TASK GOAL = Transcribe only part of the material below: the lines from the one containing "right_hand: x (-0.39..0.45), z" through the one containing "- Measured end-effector", inclusive, exactly as written.

TASK INPUTS =
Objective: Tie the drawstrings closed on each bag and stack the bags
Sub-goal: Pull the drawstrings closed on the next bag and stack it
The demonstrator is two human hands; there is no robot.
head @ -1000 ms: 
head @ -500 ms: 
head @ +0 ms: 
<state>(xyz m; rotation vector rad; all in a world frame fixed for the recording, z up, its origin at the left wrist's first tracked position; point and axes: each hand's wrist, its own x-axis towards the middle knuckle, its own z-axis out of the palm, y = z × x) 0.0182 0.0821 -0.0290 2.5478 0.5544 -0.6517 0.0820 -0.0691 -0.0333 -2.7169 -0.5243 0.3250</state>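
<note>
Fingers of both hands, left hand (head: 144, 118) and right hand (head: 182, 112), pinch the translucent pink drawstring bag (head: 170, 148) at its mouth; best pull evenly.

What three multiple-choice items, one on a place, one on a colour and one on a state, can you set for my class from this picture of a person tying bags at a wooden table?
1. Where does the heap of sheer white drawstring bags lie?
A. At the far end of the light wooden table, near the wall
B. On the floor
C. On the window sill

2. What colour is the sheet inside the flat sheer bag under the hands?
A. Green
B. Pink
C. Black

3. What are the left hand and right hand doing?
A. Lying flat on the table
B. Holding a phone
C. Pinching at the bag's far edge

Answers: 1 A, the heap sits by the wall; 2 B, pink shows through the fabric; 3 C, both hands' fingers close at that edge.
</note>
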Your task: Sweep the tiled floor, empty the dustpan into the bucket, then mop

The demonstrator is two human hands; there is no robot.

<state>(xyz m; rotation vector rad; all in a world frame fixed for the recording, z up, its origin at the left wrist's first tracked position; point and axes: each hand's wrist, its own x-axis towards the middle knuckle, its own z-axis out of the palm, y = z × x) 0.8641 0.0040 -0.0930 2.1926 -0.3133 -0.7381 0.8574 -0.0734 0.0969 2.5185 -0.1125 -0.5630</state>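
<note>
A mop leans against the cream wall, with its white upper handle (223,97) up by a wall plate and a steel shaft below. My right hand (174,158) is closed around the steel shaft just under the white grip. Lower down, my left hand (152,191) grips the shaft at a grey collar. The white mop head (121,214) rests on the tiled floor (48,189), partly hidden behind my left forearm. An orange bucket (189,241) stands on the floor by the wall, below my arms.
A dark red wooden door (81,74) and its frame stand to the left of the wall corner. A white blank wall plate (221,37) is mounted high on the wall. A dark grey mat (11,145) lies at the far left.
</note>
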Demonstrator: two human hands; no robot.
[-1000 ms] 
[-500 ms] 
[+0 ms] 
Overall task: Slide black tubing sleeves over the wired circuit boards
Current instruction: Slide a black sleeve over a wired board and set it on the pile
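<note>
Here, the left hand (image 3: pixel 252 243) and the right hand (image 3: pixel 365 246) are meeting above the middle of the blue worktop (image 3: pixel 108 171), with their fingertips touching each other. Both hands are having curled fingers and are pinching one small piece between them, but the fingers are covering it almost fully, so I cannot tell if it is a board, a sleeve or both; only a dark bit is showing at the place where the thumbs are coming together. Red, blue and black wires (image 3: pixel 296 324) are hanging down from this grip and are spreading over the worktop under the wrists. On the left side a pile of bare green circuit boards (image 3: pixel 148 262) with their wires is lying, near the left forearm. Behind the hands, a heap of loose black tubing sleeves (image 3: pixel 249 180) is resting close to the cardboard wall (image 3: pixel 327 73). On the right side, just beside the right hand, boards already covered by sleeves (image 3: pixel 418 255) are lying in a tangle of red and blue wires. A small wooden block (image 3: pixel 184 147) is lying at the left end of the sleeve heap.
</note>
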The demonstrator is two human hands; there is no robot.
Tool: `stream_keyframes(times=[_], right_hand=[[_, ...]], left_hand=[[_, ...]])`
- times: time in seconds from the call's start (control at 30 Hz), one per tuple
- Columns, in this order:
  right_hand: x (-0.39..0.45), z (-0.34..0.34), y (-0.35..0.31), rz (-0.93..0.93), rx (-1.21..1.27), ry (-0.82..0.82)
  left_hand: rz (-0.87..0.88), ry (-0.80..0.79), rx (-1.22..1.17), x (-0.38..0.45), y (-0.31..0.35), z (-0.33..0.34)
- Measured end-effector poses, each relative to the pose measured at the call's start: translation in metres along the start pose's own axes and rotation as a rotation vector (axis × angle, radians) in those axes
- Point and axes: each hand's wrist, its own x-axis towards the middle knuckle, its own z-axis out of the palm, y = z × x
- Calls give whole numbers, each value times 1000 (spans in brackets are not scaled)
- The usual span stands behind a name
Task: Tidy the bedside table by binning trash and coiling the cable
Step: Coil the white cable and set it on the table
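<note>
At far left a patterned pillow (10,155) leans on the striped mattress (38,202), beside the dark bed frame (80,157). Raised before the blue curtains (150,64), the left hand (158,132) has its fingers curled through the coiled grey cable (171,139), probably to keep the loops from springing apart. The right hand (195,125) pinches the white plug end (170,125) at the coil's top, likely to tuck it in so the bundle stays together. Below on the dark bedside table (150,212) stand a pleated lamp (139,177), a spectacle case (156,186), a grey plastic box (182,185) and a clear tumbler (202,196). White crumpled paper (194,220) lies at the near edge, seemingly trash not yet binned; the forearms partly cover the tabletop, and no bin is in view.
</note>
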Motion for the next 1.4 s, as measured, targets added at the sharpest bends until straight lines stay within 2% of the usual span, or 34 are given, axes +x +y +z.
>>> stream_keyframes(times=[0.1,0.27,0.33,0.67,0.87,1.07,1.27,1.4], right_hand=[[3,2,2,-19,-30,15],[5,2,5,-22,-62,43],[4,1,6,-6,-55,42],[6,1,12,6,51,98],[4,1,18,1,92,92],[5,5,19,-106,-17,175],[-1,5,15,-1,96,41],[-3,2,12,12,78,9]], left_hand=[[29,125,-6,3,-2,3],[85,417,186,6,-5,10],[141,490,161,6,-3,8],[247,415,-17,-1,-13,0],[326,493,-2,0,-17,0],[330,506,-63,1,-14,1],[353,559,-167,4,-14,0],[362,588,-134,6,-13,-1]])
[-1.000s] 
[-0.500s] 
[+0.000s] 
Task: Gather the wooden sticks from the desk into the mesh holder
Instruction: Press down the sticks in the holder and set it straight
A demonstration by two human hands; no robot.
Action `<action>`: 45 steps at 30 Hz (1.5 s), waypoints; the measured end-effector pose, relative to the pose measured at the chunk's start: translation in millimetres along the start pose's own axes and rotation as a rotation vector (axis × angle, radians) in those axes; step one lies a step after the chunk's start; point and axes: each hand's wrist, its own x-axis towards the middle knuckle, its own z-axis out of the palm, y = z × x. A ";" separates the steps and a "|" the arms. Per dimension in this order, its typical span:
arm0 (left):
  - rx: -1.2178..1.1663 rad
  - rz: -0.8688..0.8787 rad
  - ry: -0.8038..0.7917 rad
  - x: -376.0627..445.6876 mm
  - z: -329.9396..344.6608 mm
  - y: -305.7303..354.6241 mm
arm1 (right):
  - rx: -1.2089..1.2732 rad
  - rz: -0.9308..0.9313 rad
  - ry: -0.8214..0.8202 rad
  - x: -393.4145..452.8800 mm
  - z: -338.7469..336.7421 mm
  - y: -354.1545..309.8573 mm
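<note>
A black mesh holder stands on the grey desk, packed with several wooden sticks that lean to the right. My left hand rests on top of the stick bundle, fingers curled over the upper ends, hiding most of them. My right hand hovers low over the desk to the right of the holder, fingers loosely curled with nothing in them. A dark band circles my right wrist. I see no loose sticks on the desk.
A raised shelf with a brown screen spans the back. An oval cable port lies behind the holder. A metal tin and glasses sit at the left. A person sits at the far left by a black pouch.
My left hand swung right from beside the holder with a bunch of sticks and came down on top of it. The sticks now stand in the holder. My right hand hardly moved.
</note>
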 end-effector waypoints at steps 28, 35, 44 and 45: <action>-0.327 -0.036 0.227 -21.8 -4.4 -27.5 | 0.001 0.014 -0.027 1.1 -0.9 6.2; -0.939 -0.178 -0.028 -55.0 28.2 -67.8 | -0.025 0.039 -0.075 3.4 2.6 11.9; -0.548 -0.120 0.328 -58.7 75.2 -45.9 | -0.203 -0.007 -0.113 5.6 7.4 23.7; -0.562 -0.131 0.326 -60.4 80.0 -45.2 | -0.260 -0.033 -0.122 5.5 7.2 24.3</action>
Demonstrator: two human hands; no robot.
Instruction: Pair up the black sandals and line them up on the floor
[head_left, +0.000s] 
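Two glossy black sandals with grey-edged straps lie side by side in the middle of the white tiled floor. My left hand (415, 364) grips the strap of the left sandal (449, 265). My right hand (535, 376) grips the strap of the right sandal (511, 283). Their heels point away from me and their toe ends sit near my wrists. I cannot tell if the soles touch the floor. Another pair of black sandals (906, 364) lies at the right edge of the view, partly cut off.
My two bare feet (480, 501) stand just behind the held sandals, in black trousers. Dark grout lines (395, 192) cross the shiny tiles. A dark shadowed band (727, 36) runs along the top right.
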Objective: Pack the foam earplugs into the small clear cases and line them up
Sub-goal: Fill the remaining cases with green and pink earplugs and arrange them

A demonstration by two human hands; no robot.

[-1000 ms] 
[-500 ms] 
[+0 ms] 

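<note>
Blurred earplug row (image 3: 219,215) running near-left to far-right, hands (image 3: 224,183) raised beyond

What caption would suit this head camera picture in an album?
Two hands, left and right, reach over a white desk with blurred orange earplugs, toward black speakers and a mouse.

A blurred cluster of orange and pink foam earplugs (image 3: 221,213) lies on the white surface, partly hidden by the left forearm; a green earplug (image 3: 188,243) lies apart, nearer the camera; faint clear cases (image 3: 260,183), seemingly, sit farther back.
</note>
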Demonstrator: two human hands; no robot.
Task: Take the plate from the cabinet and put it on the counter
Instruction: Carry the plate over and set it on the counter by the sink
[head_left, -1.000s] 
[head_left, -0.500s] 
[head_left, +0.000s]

ANSWER SPACE =
  right_hand: x (-0.39..0.45), z (-0.34..0.34), y (-0.35..0.31), rz (-0.93..0.93), rx (-1.21..1.27), ry (-0.82..0.82)
  left_hand: rz (-0.87..0.88), ry (-0.80..0.79), rx (-1.22..1.17), x (-0.38..0.45), y (-0.31..0.35), z (-0.33..0.34)
- Measured end-effector poses, each relative to the pose measured at the call's start: translation in metres along the start pose's own axes and rotation as a rotation vector (axis × angle, radians) in those axes

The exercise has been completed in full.